Very good. No matter what one's particular bias, matters such as the
optimal temperature of the octave are determinable using objective
criteria. Your figures for relative consonance, in particular for those
of the 22-tone equal, are however utterly incorrect, for, as I have
tried to demonstrate to you - and this is by no means a difficult matter
to understand - that temperament is noncyclic. You cannot blithely
assign the closest values to all consonances when evaluating the
consonance of a noncyclic temperament, for in such systems these
consonances do not exist together either in diatonic music (which you
have admitted) nor yet in chromatic or enharmonic music, which also
require a modicum of consonance and tonal coherence. I formerly made the
same error which you are making, but had no one to tell me so; I was
forced to discover this for myself.

In the present case, it is _not_ all the consonances that are
_ultimately_ relevant to the determination of the amount by which the
19-tone equal octave can or should be tempered, even though I have
considered them all, as a kind of courtesy to Fokker, and a
demonstration that all of them have to be considered initially. For,
finally, the fourth cannot be tempered by much more than 8.4 cents and
remain satisfactory, i.e no more deteriorated than the more sensitive
fifth at 5.7 cents deviation, and no less consonant than 5:3 or 5:4.
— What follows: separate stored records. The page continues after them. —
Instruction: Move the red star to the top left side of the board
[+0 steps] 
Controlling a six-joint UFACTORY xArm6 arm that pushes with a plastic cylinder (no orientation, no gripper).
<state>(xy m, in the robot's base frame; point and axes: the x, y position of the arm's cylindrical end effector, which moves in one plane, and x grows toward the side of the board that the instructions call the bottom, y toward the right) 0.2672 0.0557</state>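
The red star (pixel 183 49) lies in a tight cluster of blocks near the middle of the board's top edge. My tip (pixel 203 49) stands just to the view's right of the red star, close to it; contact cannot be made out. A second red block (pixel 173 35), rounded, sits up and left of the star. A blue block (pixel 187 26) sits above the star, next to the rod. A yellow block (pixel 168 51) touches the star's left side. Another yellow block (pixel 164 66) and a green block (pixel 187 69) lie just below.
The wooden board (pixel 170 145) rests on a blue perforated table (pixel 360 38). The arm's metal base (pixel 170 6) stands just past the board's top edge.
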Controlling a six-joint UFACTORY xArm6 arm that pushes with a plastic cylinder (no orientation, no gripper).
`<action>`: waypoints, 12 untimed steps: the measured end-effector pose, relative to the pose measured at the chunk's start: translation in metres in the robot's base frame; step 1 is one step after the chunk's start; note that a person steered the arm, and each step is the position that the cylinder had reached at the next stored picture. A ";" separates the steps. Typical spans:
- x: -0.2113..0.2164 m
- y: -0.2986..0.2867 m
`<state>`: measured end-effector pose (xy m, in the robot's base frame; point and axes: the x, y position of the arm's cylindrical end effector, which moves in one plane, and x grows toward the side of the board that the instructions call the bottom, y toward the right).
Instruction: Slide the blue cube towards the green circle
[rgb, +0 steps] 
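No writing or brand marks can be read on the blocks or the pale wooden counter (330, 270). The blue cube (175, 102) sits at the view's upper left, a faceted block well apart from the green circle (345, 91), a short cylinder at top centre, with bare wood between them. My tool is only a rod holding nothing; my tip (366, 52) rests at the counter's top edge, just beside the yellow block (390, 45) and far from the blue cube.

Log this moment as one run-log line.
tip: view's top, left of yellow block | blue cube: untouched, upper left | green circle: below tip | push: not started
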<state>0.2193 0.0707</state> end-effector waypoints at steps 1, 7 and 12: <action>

This puts a limit on the permissible temperature of the octave, as does
the fifteenth, I need not tell you why.

You should be very chary of reducing congruence with consonances to
percentages in the facile manner you have done. This is a habit of
thought that too often leads one to overlook many important factors. A
rigorous mathematical calculation of all the important factors is
certainly beyond you; it is also as yet beyond anyone. But it is
unnecessary to spend 300 years with the equations to know a good or bad
temperament when one hears and sees one.